_EXERCISE REQUIREMENTS:_ From the entries below, report how many lines contain the string "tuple". Give only that number.

Stored items

= = = =

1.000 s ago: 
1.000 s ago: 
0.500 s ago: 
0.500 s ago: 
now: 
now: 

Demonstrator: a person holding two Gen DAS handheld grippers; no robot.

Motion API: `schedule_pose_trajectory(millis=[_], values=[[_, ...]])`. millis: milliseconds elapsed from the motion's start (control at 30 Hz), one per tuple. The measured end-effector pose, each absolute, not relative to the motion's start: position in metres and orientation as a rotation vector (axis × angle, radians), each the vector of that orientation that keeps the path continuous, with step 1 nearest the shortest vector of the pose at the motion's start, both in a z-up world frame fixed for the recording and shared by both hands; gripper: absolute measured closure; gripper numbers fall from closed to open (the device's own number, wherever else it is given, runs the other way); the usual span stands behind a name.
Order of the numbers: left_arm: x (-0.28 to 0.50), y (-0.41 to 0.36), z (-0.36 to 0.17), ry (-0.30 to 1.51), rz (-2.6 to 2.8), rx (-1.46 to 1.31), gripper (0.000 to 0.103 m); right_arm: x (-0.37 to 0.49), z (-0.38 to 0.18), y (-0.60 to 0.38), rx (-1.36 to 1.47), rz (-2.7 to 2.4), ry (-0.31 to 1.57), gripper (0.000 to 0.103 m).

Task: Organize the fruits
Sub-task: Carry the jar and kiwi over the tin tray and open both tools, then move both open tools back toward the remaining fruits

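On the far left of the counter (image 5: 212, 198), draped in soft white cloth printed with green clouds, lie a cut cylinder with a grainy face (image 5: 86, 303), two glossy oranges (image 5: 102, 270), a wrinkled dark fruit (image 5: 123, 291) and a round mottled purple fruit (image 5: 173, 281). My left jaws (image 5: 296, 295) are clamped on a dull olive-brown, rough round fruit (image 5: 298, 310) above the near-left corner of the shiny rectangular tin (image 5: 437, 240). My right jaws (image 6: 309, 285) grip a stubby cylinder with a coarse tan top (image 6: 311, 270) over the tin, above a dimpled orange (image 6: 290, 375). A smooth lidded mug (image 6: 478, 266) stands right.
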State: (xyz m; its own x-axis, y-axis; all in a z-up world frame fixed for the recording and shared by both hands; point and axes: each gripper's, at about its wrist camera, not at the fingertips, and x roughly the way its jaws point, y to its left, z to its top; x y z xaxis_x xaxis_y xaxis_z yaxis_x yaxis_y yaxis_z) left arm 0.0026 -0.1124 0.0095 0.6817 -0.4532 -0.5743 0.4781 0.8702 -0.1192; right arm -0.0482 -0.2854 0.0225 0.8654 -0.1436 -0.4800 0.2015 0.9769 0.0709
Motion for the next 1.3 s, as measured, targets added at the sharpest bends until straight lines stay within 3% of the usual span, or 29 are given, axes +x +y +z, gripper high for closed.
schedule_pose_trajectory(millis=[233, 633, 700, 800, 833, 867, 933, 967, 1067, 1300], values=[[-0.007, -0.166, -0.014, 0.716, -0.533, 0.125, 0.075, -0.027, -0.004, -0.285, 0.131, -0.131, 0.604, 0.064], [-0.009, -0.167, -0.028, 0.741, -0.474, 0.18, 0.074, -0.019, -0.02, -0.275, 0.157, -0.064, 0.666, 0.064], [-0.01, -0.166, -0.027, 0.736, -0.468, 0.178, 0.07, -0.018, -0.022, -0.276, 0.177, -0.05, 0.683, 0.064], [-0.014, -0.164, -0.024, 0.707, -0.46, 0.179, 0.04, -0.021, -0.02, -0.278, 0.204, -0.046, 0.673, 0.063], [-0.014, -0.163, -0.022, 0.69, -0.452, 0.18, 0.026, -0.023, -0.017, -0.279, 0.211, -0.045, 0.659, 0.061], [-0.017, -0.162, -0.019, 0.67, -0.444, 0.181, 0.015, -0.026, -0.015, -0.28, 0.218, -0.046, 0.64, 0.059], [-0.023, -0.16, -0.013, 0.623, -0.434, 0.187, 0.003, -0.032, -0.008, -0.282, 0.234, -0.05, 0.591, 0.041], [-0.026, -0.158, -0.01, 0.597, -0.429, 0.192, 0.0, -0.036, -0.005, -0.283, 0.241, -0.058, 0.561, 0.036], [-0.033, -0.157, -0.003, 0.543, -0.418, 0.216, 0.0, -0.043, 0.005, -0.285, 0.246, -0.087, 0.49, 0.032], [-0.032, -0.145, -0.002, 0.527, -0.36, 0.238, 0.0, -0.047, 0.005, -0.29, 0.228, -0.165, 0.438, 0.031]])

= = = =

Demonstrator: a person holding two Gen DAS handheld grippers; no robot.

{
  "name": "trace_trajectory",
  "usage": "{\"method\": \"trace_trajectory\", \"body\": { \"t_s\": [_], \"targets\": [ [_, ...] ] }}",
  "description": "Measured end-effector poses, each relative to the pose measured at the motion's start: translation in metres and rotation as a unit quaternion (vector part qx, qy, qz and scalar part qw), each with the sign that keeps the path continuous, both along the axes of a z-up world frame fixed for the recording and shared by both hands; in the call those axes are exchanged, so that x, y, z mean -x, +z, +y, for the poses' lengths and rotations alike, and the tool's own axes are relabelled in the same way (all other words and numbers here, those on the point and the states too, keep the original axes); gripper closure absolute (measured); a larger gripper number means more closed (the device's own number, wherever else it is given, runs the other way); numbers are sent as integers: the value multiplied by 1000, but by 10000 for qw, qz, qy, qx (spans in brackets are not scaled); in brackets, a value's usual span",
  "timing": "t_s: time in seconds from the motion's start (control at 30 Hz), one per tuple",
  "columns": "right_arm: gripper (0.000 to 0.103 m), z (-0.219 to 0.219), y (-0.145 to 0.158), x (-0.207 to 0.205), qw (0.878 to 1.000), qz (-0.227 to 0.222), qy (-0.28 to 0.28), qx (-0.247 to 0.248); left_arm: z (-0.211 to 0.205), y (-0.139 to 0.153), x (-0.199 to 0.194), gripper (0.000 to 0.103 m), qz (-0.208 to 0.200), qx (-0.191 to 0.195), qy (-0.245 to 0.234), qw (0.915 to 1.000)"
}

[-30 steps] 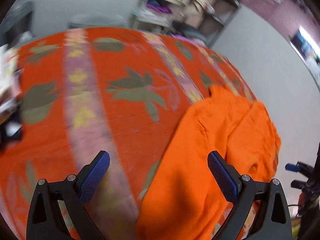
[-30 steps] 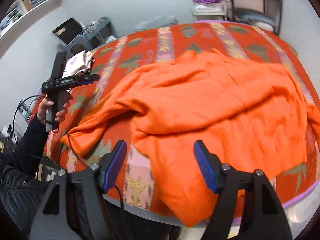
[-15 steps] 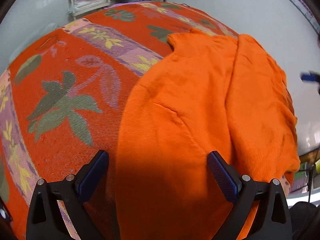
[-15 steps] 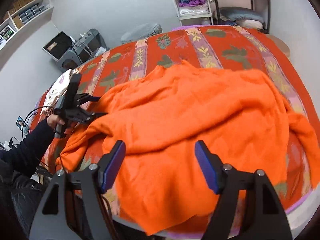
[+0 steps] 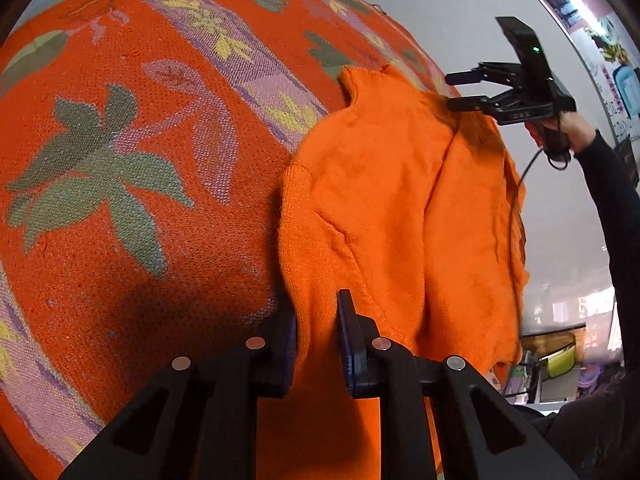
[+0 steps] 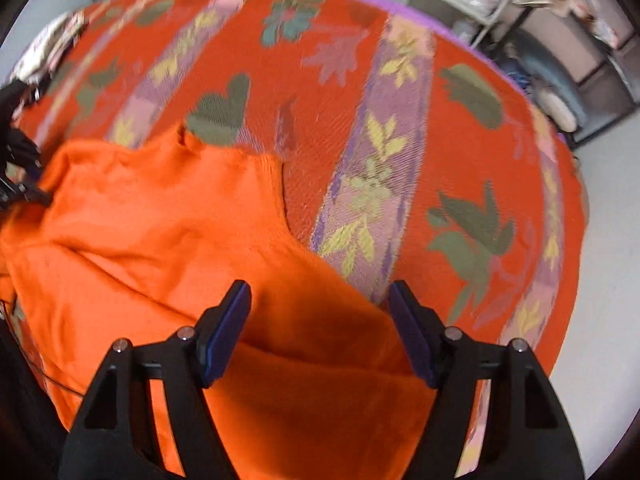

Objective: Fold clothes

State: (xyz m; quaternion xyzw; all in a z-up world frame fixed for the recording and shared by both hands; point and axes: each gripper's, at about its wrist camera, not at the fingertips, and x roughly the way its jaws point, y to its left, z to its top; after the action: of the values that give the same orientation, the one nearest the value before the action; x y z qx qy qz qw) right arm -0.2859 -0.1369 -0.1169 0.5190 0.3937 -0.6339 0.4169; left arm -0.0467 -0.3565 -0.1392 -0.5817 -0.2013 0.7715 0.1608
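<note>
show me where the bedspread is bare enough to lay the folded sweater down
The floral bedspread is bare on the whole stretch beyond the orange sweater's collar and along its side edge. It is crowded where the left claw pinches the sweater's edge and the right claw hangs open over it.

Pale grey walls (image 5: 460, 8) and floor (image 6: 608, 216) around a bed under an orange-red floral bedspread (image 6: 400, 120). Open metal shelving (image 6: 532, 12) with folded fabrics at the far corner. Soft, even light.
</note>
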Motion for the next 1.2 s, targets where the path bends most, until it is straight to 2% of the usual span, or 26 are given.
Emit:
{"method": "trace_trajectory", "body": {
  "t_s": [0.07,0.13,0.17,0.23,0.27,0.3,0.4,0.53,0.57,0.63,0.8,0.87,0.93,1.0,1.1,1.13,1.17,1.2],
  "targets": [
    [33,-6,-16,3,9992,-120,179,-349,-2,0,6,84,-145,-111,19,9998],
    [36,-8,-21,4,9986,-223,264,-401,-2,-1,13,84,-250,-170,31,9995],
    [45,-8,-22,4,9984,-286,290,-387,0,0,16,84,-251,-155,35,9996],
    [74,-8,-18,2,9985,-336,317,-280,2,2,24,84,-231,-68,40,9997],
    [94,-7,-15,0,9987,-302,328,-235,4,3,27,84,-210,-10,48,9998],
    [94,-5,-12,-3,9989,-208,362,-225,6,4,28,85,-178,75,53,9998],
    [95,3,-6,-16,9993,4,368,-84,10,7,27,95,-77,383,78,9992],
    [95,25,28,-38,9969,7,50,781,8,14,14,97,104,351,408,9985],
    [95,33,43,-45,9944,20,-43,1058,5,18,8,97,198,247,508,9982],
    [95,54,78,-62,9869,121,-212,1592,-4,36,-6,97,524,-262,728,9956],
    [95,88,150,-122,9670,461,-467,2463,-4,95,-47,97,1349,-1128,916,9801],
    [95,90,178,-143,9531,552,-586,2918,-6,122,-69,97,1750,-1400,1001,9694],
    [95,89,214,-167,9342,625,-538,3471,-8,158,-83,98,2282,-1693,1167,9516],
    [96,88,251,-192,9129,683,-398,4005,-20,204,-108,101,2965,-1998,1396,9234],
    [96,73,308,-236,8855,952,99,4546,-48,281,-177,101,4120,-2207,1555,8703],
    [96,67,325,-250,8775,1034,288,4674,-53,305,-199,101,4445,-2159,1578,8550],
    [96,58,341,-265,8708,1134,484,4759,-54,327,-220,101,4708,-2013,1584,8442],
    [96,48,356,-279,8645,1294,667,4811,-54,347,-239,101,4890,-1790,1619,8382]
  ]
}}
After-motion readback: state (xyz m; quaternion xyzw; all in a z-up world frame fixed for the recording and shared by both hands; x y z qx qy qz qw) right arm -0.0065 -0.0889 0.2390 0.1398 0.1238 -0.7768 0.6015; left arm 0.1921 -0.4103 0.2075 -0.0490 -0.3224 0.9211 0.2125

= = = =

_SOLVED PROBLEM:_ 2